Still wary, He made a life extreme in one direction, a shape that could unshape—Starborne.
When change struck, the Starborne could retune themselves, kindle some factors, dim others, fitting the moment like water finds a vessel.
In spirit they were a wall with no door, firm beyond answer.
Simply put, He gave the Starborne a sliver of His own authority, like a spark cupped from the sun.
At last the Creator felt the world settle, like a lake after wind.
He exhaled and let leisure in.
He attended the Sorcerer Emperor’s coronation, silk and sigils under high lamps.
He spoke with sages about how the races might evolve, and with philosophers about the strengths and lacks of their spirits.
That was the gentlest season of the golden age.
Tearless days slipped by like petals on a slow stream, and everyone believed this world could go on forever.

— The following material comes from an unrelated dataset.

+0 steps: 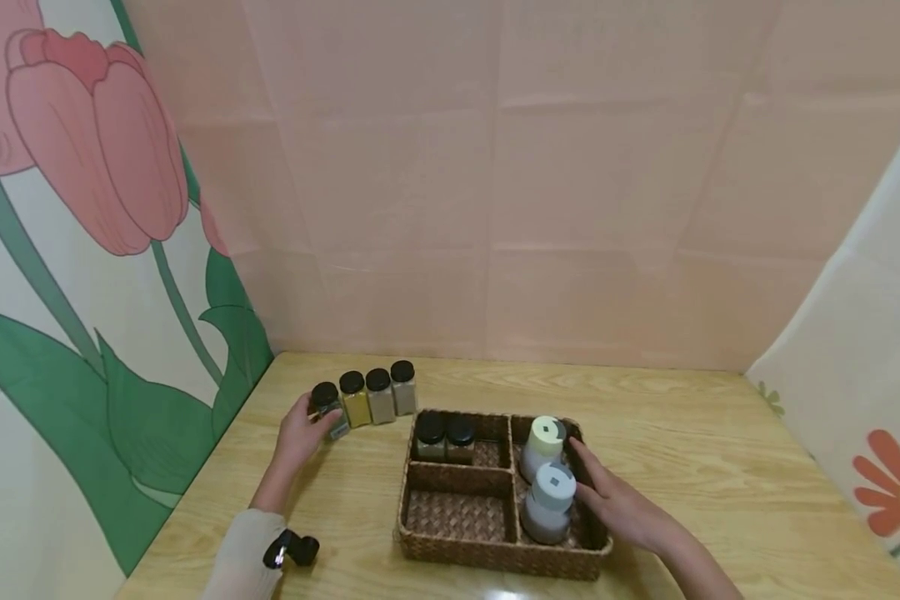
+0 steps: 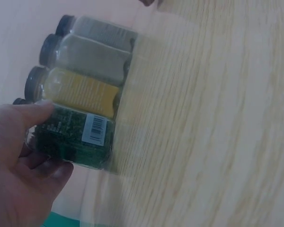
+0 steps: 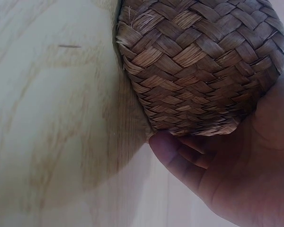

Yet the Creator kept thinking, the mind a loom.
Could there be a species with the primordial beings’ might, the Starborne’s steadfast spirit, the Beastfolk’s compact build, the Elves’ art, the Dwarves’ fine craft, and humans’ sky-running imagination?
He kept thinking and kept drafting, like a mason fitting stone.
Ten thousand years passed by ten thousand, discussions with countless sages like constellations across nights.
The Sorcerer Emperor searched the source, fingers in the root of magic.